Kruger m'a fait signe de poursuivre. Les secondes de pause étaient volontaires, faire attendre faisait partie de la pression que je mettais au cours du débat.
« Vous savez ce qu'il s'est passé à Fan. Or vous savez aussi que j'essaie depuis de rouvrir mon œil. Il est ouvert et cela intéresserait notre ami. Avec du miel il est facile d'attirer les insectes. »
Je posai sur la table ma dernière carte, espérant que cela suffise au président d'Unys. Et, suite à un très long silence, ce fut le cas. Il donna son accord, se leva et quitta la salle sans un mot en plus.
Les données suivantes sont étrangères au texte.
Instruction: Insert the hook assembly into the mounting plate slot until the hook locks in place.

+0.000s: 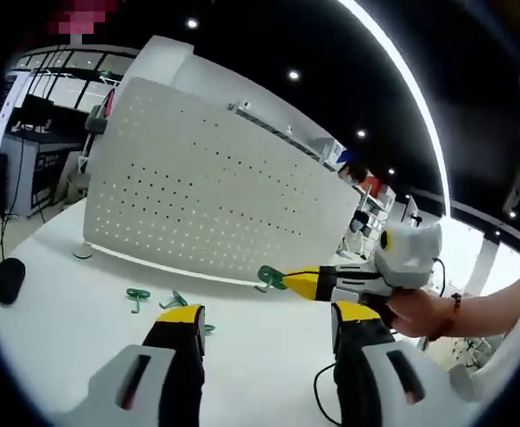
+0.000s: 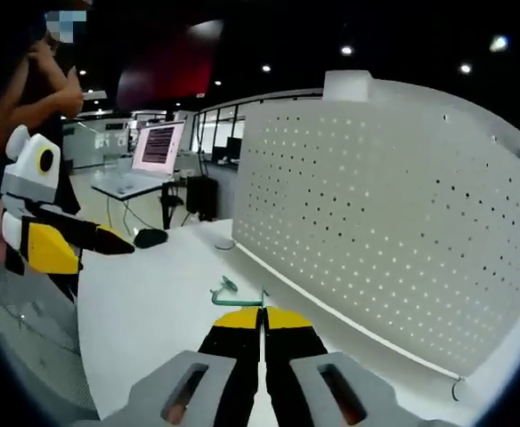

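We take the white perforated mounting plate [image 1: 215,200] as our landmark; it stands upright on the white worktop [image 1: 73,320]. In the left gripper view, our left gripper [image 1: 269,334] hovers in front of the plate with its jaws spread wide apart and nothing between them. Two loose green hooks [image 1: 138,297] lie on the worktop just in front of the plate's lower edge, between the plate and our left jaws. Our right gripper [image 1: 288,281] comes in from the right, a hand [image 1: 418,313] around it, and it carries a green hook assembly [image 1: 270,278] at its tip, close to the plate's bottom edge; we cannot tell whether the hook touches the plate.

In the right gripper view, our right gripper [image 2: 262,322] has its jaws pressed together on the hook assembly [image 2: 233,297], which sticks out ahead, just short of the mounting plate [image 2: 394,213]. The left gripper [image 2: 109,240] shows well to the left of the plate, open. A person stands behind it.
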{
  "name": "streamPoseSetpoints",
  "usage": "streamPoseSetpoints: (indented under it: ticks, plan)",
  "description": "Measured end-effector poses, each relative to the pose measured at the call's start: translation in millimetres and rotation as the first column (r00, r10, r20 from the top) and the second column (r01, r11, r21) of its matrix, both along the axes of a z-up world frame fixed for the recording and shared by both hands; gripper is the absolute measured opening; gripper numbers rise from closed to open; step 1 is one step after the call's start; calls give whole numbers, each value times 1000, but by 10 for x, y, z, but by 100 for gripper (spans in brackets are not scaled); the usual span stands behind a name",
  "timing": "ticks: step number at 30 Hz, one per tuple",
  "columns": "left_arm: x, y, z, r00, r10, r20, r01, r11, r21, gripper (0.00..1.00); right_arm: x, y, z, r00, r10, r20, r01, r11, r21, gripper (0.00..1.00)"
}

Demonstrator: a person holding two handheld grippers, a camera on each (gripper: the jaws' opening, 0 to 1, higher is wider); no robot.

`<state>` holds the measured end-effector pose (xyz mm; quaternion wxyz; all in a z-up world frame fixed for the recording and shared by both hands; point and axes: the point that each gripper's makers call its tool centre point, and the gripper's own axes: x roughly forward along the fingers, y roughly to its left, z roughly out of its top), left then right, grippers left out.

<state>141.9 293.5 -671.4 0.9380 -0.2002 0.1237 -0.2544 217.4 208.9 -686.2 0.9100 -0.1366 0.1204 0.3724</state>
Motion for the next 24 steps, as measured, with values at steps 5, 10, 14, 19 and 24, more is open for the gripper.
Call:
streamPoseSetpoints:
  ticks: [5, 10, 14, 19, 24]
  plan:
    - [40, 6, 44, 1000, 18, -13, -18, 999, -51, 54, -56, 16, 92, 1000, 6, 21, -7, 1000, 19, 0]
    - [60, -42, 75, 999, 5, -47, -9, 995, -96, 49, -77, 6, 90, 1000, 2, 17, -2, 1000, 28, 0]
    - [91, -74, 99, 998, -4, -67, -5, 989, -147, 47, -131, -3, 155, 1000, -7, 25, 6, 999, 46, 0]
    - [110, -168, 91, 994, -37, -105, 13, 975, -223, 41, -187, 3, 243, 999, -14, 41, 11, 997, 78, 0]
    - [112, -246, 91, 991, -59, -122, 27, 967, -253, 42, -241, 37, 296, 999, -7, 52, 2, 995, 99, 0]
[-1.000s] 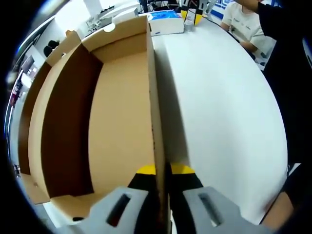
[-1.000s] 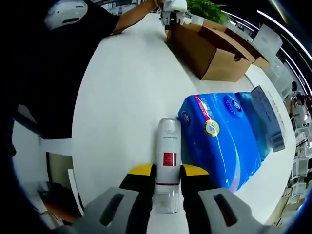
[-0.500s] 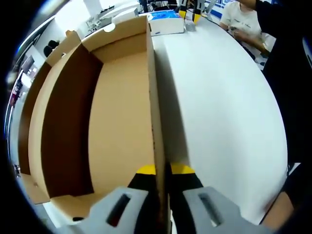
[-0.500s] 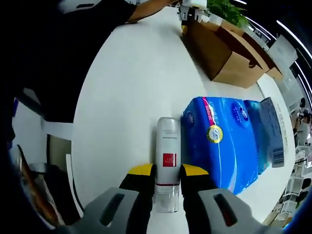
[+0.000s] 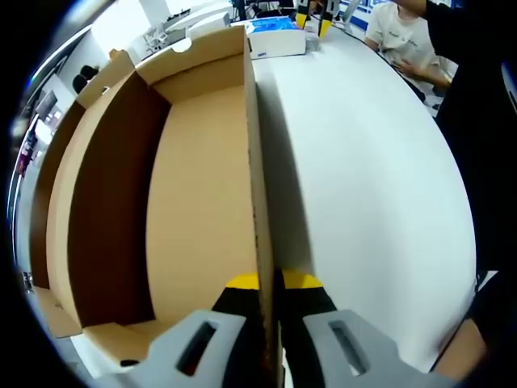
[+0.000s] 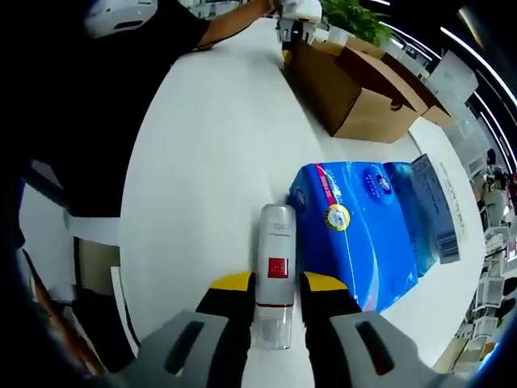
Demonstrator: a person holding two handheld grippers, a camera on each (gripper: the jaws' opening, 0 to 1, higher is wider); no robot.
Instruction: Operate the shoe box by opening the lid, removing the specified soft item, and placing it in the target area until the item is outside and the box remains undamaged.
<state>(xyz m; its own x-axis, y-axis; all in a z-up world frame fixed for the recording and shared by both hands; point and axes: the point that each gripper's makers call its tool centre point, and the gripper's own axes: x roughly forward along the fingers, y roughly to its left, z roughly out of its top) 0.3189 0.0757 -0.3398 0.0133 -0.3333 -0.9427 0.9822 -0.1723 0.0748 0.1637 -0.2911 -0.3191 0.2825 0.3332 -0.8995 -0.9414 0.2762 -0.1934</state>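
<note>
Fingers of the left gripper [image 5: 271, 283] pinched onto the side wall of the shoe box [image 5: 198, 202], one yellow tip inside the wall, one outside. Box is open, cardboard interior bare as far as the left gripper view shows. White counter [image 5: 371, 186] runs alongside the box; the right gripper [image 5: 313, 20] shows small at the far end, by the blue pack.

Fingers of the right gripper [image 6: 279, 283] closed on the clear-capped end of a white tube [image 6: 275, 271] with a red square label. Tube lies along the finger axis on the counter; cannot tell whether it is lifted or resting. Blue soft pack [image 6: 367, 238] sits just beside the tube on its right, touching or nearly so. In the right gripper view the box stands well beyond, the left gripper [image 6: 297, 24] at its far edge, a person's arm behind it.

Judgement: soft item (the blue pack, presumably) is already out of the box, lying on the counter. Step in hand appears to be setting the tube down or moving it in the same area.

For a clean step: keep the tube level, lower until fully supported before spreading the fingers, avoid shoving the pack. Left grip on the wall should stay light, since thin cardboard creases under a hard pinch or a twist.
</note>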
Il gardait la tête haute et ses pensées s'en retournait à des calculs incessants sur les probabilités de voir cette mission réussir.
La bataille était gagnée.
« Et maintenant ? demanda Olivia sans même se soucier des hommes d'affaires encore dans la salle qui avaient écouté sans rien dire et rangeaient désormais leurs affaires.
– Maintenant toi, Charles et Bill m'accompagneraient à Ermo. On repasse la frontière cette nuit, par voie terrestre.
– Tu n'y penses tout de même pas ? me demanda mon père adoptif dont le visage était soudain d'une pâleur extrême.
– Si, nous emprunterons le seul chemin non surveillé de la frontière dans quelques heures. »
Il le fallait, quoi qu'il en coûte. Unys venait de donner son approbation et il n'y avait plus une seule seconde à perdre. Et peu importe si je souffrais, peu importe s'il fallait repasser devant sa tombe et revivre cette scène. J'emprunterai le passage dans la montagne et contemplerai le village en ruines qui autrefois resplendissait sous le nom de Rovia.